Table of Contents
The purpose of this guide is to describe the environmental requirements and steps required to configure the Smartcrypt Manager and associated Smartcrypt Application (Agent).
What you will need:
A Windows Server to host the Smartcrypt Manager. This server should be joined to an Active Directory domain.
A SQL Server Database where Smartcrypt Manager application data will live. Before installing you should obtain:
Database server instance name
Database username with access to the above database
Database user password
An SSL certificate that matches the hostname you wish to use for the Smartcrypt Manager
(optional) A DNS record for "pkwareops.[domain.ext]" published into your internal/external DNS. The Smartcrypt application will look for this record by default.
What this guide will cover:
- Scripted installation.
- SQL database requirements and setup.
- IIS website / application pool requirements and setup.
- TLS / SSL configuration and connectivity.
- Deployment of the Smartcrypt Manager.
Active Directory Authentication Note:
The Windows Server that will host the Smartcrypt Manager site/application needs to have access to authenticate with your Active Directory. This authentication occurs over the standard Active Directory Domain Services protocols. For more information about ports that are needed for the Windows Server to have access to the domain, see: https://technet.microsoft.com/en-us/library/dd772723(v=ws.10).aspx
Windows Server Core Installations:
New in 15.3 is the option to perform a scripted installation of the Smartcrypt Manager. Contact your PKWARE account representative to obtain the appropriate package for your platform.
The script performs the following steps, in order:
- Checks numerous system dependencies.
- Allows the Administrator to select a database type for Smartcrypt Manager. Choose from:
- A local database instance of PostgreSQL. The script will install and configure the database while prompting the Administrator to set a DB Instance Master password and DB access password.
- An external MS-SQL database which the script will later require information for (Hostname, Database Name, DB Username, DB Password).
- An external PostgreSQL database which the script will later require information for (Hostname, Database Name, DB Username, DB Password).
- Installs and configures appropriate Internet Information Services (IIS) Roles and Features.
- Configures the Smartcrypt Manager website and an associated Application Pool in IIS.
- Generates and binds a Self-Signed Certificate to the website.
- Prompts the administrator to supply a default encryption master password.
- Prompts the administrator to supply a default system administration account for the Smartycrypt Manager.

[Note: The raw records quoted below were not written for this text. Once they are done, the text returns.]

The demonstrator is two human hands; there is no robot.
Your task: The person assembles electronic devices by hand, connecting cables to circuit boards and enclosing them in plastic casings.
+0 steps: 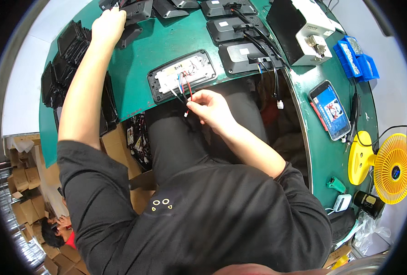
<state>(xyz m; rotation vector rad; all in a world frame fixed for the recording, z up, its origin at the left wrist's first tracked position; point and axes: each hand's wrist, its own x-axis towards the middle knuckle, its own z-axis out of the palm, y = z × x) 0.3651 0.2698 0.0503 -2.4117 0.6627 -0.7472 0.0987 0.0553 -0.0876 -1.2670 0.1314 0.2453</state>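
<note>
In front of me an opened black housing (156, 93) lies tilted at the table edge, with a white board (169, 79) inside. Blue, red, black and white wires rise from the board and hang over the edge toward me. My right hand (208, 109) pinches these thin wires (189, 94) close to a small white connector (186, 114). My left arm stretches to the far left. There my left hand (108, 26) is closed at black housings (139, 10), its fingertips round something small that I cannot make out.
Black housings with thick cables (240, 54) line the far side. Dark flat parts (68, 57) are stacked at left. On the right stand a white-and-black machine (299, 32), blue bins (350, 57), a phone (330, 110) and a yellow fan (392, 168). Another person (57, 231) is at lower left, among cardboard boxes.
</note>
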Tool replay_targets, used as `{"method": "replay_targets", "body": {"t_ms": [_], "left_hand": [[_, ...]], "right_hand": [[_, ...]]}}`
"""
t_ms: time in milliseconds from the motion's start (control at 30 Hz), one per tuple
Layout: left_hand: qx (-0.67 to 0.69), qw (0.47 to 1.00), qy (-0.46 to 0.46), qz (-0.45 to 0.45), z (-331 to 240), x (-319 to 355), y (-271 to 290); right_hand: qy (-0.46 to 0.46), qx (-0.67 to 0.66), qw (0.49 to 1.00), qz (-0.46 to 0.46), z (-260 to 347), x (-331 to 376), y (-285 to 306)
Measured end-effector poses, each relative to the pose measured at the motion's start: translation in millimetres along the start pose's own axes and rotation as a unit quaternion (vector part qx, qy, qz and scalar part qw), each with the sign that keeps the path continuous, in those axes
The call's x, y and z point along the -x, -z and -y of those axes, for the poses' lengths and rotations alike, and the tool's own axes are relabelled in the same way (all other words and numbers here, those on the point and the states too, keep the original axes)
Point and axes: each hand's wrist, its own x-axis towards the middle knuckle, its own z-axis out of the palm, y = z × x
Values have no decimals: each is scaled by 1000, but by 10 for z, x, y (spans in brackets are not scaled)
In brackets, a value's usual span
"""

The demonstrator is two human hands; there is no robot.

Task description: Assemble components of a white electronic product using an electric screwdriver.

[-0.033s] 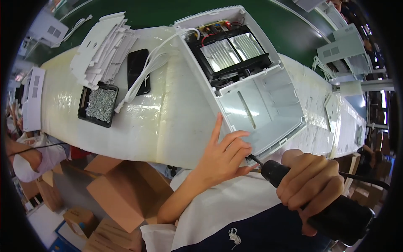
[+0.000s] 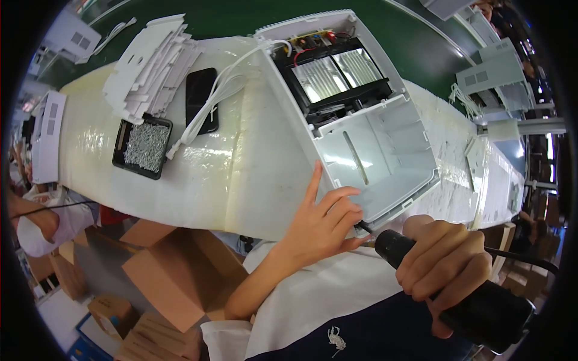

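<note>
An open white appliance housing lies tilted on the bench, with a pleated silvery block and wiring in its far half. The near half is a bare compartment. My left hand grips its near left corner, index finger stretched along the side wall, other fingers bent over the edge. In my right hand is a black corded electric screwdriver, fingers wrapped round its body. Its bit points at the housing's near end, close to my left thumb. Whether the bit touches a screw cannot be seen.
On the left stand a black tray of small screws, stacked white panels, a black phone and a coiled white power cord. Below the bench sits an open cardboard box. More white housings are at the right.
</note>
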Motion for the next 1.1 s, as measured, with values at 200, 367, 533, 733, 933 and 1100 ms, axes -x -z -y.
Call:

Notes for the scripted deployment option:
- The use of the Self-Signed Certificate created during the scripted installation is intended for Smartcrypt use in lab or non-production environments for a proof of concept or evaluation purposes. To install a trusted, rooted or other certificate, please see Importing a SSL Certificate in Windows Server
- When this process is completed, a Hosts file (Windows/System32/driver/etc/hosts) or DNS entry will be required for client machines to connect back to the Manager
Running the installation script
Extract the mds-installer.zip file and browse to the extracted location via PowerShell
Execute the script and follow the prompts
Confirm your selections:
Mobile and IOS devices cannot connect to the SMDS when it has been configured with this script. This is because these devices cannot use the self-signed certificate created by the setup script. Installing a trusted certificate will allow these types of devices to connect to SMDS.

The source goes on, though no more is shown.